(YOUR TASK) Word for word, print all of the entries below.

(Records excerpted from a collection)

▬▬▬▬▬▬▬▬▬▬

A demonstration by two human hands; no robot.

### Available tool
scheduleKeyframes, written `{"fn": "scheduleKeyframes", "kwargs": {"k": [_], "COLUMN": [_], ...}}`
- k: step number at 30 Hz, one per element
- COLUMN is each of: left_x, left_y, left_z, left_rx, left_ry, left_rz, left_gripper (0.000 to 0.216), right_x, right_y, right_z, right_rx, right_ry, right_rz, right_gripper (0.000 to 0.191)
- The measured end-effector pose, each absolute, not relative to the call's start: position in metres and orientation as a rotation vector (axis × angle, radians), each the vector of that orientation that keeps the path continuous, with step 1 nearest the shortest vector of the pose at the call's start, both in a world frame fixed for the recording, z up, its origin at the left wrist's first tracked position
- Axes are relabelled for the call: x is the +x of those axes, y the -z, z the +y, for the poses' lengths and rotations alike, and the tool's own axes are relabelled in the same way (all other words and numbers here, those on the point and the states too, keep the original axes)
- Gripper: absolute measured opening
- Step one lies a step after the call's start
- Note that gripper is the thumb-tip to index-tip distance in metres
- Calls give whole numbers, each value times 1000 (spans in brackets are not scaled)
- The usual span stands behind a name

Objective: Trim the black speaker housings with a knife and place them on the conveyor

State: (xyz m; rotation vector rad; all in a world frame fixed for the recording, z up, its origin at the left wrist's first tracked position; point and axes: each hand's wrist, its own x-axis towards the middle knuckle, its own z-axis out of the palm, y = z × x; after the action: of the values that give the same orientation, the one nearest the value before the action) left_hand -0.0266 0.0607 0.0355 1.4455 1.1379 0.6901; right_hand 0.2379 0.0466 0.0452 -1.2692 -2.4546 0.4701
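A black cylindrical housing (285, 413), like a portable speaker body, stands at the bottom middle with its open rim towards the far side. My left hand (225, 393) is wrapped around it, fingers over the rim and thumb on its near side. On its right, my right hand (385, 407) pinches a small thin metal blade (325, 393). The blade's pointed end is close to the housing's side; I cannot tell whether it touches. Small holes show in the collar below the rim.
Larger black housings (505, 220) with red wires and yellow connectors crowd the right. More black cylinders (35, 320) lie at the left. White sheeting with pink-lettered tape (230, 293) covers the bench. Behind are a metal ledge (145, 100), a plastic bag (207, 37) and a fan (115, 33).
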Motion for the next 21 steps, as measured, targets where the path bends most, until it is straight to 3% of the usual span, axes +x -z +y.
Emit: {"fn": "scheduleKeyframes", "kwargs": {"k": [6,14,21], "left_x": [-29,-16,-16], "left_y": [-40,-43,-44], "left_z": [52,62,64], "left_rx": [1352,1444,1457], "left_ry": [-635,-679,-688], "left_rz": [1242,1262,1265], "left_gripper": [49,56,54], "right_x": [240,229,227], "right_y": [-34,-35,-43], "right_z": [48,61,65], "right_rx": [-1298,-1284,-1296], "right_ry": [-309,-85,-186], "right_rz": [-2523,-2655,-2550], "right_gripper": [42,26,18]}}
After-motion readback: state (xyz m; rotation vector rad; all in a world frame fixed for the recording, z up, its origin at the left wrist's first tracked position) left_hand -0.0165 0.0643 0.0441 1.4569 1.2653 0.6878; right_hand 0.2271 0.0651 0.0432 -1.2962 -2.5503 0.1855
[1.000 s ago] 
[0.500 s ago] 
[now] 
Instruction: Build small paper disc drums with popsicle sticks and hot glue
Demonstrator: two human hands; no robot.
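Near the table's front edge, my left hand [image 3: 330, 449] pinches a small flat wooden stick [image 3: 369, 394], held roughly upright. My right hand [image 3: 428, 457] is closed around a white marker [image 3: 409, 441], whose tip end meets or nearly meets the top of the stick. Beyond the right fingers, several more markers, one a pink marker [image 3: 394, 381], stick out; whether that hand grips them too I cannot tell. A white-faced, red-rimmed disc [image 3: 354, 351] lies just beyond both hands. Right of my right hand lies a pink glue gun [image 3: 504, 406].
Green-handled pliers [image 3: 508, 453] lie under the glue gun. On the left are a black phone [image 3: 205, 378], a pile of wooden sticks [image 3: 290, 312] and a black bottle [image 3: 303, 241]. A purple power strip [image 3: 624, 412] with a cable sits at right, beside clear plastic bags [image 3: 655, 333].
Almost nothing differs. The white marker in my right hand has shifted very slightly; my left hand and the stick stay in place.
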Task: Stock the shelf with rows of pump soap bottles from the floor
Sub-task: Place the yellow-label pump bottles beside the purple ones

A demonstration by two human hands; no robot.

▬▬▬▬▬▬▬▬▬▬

(REPLY)
A demonstration by two human hands; no robot.

### Available tool
scheduleKeyframes, written `{"fn": "scheduleKeyframes", "kwargs": {"k": [_], "COLUMN": [_], ...}}`
- k: step number at 30 Hz, one per element
- COLUMN is each of: left_x, left_y, left_z, left_rx, left_ry, left_rz, left_gripper (0.000 to 0.216), right_x, right_y, right_z, right_rx, right_ry, right_rz, right_gripper (0.000 to 0.191)
- The measured end-effector pose, each absolute, not relative to the call's start: position in metres and orientation as a rotation vector (axis × angle, radians), each the vector of that orientation that keeps the path continuous, with step 1 nearest the shortest vector of the pose at the call's start, both in a world frame fixed for the recording, z up, its origin at the left wrist's first tracked position
- Axes are relabelled for the call: x is the +x of those axes, y the -z, z the +y, for the poses' lengths and rotations alike, and the tool's own axes are relabelled in the same way (all other words and numbers here, those on the point and the states too, keep the original axes)
- Gripper: absolute measured opening
- Step one lies a step after the call's start
- Note that gripper is the thumb-tip to index-tip distance in metres
- Calls give whole numbers, each value times 1000 (spans in brackets are not scaled)
- The usual span stands behind a name

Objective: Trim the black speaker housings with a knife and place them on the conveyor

State: (xyz m; rotation vector rad; all in a world frame fixed for the recording, z up, its origin at the left wrist's first tracked position; point and axes: each hand's wrist, its own x-axis towards the middle knuckle, its own z-axis out of the palm, y = z × x; after the action: of the values that give the same orientation, the one nearest the value before the action) left_hand -0.0266 0.0607 0.0355 1.4455 1.1379 0.6901; right_hand 0.2379 0.0466 0.0452 -1.2692 -2.4546 0.4701
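A black cylindrical housing (285, 413), like a portable speaker body, stands at the bottom middle with its open rim towards the far side. My left hand (225, 393) is wrapped around it, fingers over the rim and thumb on its near side. On its right, my right hand (385, 407) pinches a small thin metal blade (325, 393). The blade's pointed end is close to the housing's side; I cannot tell whether it touches. Small holes show in the collar below the rim.
Larger black housings (505, 220) with red wires and yellow connectors crowd the right. More black cylinders (35, 320) lie at the left. White sheeting with pink-lettered tape (230, 293) covers the bench. Behind are a metal ledge (145, 100), a plastic bag (207, 37) and a fan (115, 33).
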Motion for the next 21 steps, as measured, targets where the path bends most, until it is straight to 3% of the usual span, axes +x -z +y.
Emit: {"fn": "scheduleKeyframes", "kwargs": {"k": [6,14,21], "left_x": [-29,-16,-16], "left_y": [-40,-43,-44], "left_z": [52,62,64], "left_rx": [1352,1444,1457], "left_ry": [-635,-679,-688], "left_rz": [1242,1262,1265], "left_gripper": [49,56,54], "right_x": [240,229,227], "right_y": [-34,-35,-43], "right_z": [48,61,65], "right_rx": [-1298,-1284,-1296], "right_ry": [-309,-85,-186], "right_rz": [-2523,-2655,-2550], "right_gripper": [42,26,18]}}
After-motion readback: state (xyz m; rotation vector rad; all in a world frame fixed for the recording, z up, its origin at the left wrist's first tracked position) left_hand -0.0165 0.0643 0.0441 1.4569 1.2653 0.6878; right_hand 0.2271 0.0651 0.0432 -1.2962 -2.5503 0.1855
[1.000 s ago] 
[0.500 s ago] 
[now] 
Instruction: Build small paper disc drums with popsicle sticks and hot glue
Demonstrator: two human hands; no robot.
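Near the table's front edge, my left hand [image 3: 330, 449] pinches a small flat wooden stick [image 3: 369, 394], held roughly upright. My right hand [image 3: 428, 457] is closed around a white marker [image 3: 409, 441], whose tip end meets or nearly meets the top of the stick. Beyond the right fingers, several more markers, one a pink marker [image 3: 394, 381], stick out; whether that hand grips them too I cannot tell. A white-faced, red-rimmed disc [image 3: 354, 351] lies just beyond both hands. Right of my right hand lies a pink glue gun [image 3: 504, 406].
Green-handled pliers [image 3: 508, 453] lie under the glue gun. On the left are a black phone [image 3: 205, 378], a pile of wooden sticks [image 3: 290, 312] and a black bottle [image 3: 303, 241]. A purple power strip [image 3: 624, 412] with a cable sits at right, beside clear plastic bags [image 3: 655, 333].
Almost nothing differs. The white marker in my right hand has shifted very slightly; my left hand and the stick stay in place.
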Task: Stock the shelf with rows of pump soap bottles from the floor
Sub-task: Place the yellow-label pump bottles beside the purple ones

A demonstration by two human hands; no robot.

Nothing more is needed to finish the exercise.